When I was a child I left out sherry and mince pies for “Siôn Corn” (Welsh for Santa Claus…it means “John Horn”…no idea why). I also left carrots on our worryingly accessible roof for the flying reindeer. Every morning, before even caring that I’d just hit the toy-jackpot, I’d check to see if my red coat wearing idol had eaten and enjoyed my offering. He always had. One Xmas, as a personal, “Mum and Dad can be oh so funny sometimes”, semi-child-hating prank, my dad ate the offering, (Yes, Santa doesn’t exist) and left a note. It read, in Welsh of course:
“Hello Kids,
Thank you for the Tesco mince pies and the glass of sherry. But, for future reference, I like scones and 7Up more. I still left you prezzies, but next year can you try and get it right.
Merry Xmas,
Santa”
I wept. A lot. The bike I opened 25 minutes later did help assuage my weeping, but my one seemingly gigantic cock up in trying to appease the only “real” supernatural being in the world haunted me…until I worked out he wasn’t real 2 months later.
Yes, I was a cynical little bugger at the age of 7 too.

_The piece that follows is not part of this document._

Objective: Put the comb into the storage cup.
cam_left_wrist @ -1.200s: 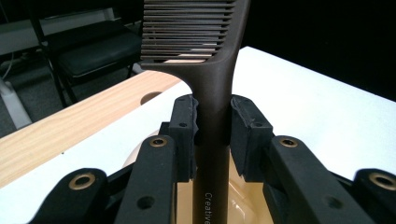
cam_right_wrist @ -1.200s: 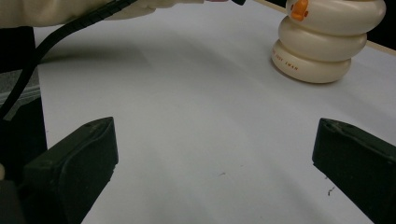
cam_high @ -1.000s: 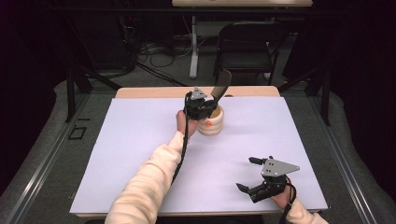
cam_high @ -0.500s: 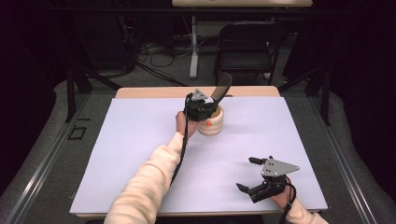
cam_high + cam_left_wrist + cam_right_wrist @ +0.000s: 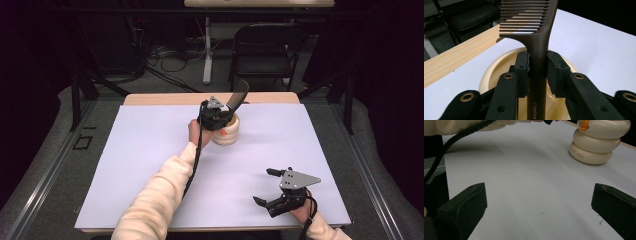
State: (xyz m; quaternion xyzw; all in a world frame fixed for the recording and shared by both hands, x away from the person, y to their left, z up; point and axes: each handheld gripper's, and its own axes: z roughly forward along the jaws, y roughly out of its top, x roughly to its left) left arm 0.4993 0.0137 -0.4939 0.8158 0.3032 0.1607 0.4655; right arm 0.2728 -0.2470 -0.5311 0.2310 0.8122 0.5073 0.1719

But how I worked out he was fictitious is a good story. It isn’t a funny story – just an important one. A story every child should be told at the age of 7. My painful discovery would soon become a time honoured rite of passage if every child had the event described below forced upon them. I’d be a pioneer…in dream shattering…actually, just forget I said that. Ugh
Any-fecking-way, I was watched an episode of The Simpsons, (the only TV show I’ve loved and continue to be entertained by since my early childhood). Bart had tried to catch Santa, or something. I don’t really recall the plot that well, but that’s the gist. Yeah so it turns out that Santa was actually Homer or…some other character just dressed up as old St. Nic. The utter soul-crushing devastation washed over me and drowned my childish dreams. It happened to be that I was young enough to understand that he couldn’t possibly be real. I mean, I had a relatively advanced grasp of logic for a pre-teen, (I have been raised in a family of both real and cod philosophers sprinkled with a healthy dash of teachers, dentists and I’m sure there’s a lawyer or two…God, I’m so middle-class). But it also seems I wasn’t old enough for this fact not to hurt. I’d had an inkling he can’t have been real – I used to think, “He goes to every home in one night?”, “How does he only get most and not all the gifts on my list if he’s so awesome?” and, most logically of all, “Why did the standard and number of my presents sharply increase when my dad got promoted?” But it was the knowing he didn’t exist that nearly killed me.
Now if this event became the norm, kids could get saved from this ultimate trauma.
Is this how Dr. King felt when delivering the “I have a dream” speech?
Jeez, I overstep the mark faaaaar too often. Right, eggnog latte time.